Founded in 1991, the Kolobov Novaya Opera Theatre of Moscow makes its first ever visit to the United Kingdom with a production of Prince Igor. Borodin’s sole opera is undoubtedly a mainstay of the Russian repertoire and yet performances in Britain are not so frequent. In all likelihood, the only very recent opportunity that the majority of British people have had to see it performed live is via a satellite screening from the Met about a month ago.
The opera as presented in New York was reconceived by director Dimitri Tcherniakov and conductor Gianandrea Noseda to strip out many additional melodies (though not orchestrations) contributed by Rimsky-Korsakov and Glazunov, and to restore some fragments of Borodin’s music that had been removed by them. Although the production had its merits, the problem with this approach was that Borodin developed his ideas for his unfinished opera over eighteen years, and the other composers’ alterations and additions were in large part an attempt to create a coherent whole out of what he left behind. It is therefore questionable what value is served by supposedly restoring Borodin’s original vision when this arguably reintroduces much of the confusion and unwieldiness that had been eliminated.
Yuri Alexandrov’s production does not initially seem to overhaul things quite so much, but it still constitutes a new version. It cuts Glazunov’s Overture at the start before including an abridged version in between the Prologue and Act I. It also varies more elements towards the end so as to assert the spiritual as opposed to heroic aspects of the story.

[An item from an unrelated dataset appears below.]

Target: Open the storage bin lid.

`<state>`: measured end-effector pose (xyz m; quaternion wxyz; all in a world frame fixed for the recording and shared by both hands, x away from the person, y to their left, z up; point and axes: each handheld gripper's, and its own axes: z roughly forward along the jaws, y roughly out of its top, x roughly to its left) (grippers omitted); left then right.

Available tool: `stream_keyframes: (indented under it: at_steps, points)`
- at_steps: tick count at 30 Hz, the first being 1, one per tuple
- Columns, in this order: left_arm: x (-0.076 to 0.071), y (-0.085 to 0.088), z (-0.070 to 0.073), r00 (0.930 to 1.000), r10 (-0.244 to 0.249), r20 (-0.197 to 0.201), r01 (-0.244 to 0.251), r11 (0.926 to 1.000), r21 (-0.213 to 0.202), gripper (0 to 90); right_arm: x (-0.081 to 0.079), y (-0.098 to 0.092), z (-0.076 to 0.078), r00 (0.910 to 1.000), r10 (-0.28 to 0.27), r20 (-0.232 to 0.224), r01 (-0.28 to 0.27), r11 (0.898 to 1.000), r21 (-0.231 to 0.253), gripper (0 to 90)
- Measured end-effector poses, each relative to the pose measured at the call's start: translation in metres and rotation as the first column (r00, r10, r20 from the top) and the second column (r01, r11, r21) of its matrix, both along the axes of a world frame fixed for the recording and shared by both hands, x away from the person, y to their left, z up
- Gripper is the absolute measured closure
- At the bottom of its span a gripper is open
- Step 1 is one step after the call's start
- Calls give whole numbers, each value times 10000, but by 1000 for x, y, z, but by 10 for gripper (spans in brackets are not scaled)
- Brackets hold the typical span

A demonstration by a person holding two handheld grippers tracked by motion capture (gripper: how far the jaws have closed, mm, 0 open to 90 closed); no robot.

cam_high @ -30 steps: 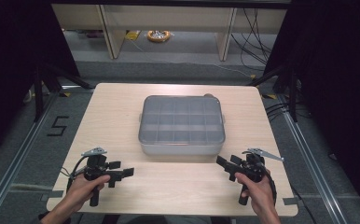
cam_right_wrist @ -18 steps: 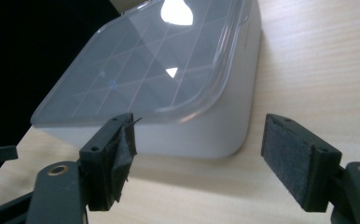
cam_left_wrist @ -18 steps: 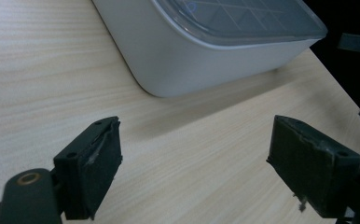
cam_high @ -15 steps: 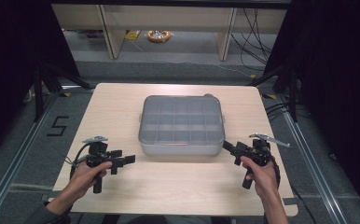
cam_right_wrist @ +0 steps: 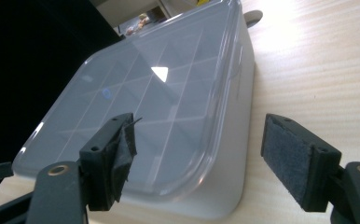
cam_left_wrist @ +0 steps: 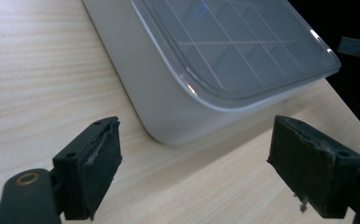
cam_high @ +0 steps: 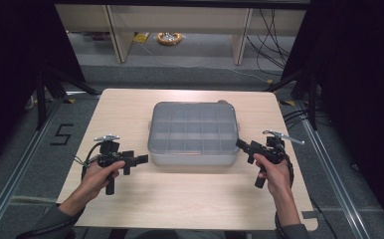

Overall, the staging still feels traditional in style but this is only right because it offers us a great insight into the Russian operatic approach to fusing musical, visual and storytelling elements. For example, expressions and gestures are frequently manifested through stylised and choreographed actions that both tie in with, and feel integral to, the music. The women plead their case to Yaroslavna with co-ordinated stooping hand gestures, the men revel under Galitsky’s rule with Cossack-style stamping and dancing, and the boyars announce the defeat of Igor to his wife by advancing en bloc.
Vyacheslav Okunev’s sumptuous and exquisitely made costumes capture the society well, delineating its various strati of townsfolk, boyars, soldiers and clerics. The set conveys the essence of Putivl by suggesting it is a wealthy, yet still slightly dilapidated, city. Modest dwellings are set against crumbling gatehouses and ornate stonework, while barricades hint at the forever present threat. The majority of the lighting, designed by Irina Vtornikova, floods down from above, with eerie shafts of various hues generating an almost spiritual atmosphere.
Novaya Opera has an orchestra of 160 players, a chorus of 120 and 63 soloists, and the wealth of talent it has to draw on soon becomes apparent here. Sergey Artamonov asserts his presence, and Igor’s frequently torn feelings, with his powerful bass instrument, while, as Yaroslavna, Elena Popovskaya is blessed with a soprano voice that combines spine tingling vibrancy with exceptional clarity, especially at the top of her register. As Igor’s son Vladimir, Aleksey Tatarintsev’s tenor sound works well with the feistiness, allure and vocal resonance of Agunda Kulaeva’s Konchakovna. Evgeny Stavinsky is excellent as Galitsky, Vladimir Kudashev is a suitably deep Konchak while conductor Jan Latham-Koenig extracts a smooth and burnished sound from the Novaya Opera Orchestra.
The Polovtsian Dances are particularly dynamic, piling dramatic fighting on top of sensuous dancing to highlight the allure of, and hierarchies inherent within, Konchak’s empire. They are also used to reveal Igor’s own state of mind and ultimate rejection of the easy, yet immoral, life. During the Dances he is adorned with rich clothes and a sword, and his tankard is filled high. At the end, however, he catches a glimpse of the consequences to himself and his offspring were he to embrace the associated lifestyle, which then leads to possibly the most intriguing part of the evening.
Visually the ending suggests that Igor and his wife displace the man that he would have become had he not repented, but the final (and exquisitely sung) chorus hardly embraces the notions of forgiveness and renewal by not moving beyond describing the destruction wrought by the Polovtsians. This ending may jar with some viewers as being out of balance, but for me it is an excellent illustration of how opera can utilise the aural and the visual to simultaneously tell us different sides of the same story.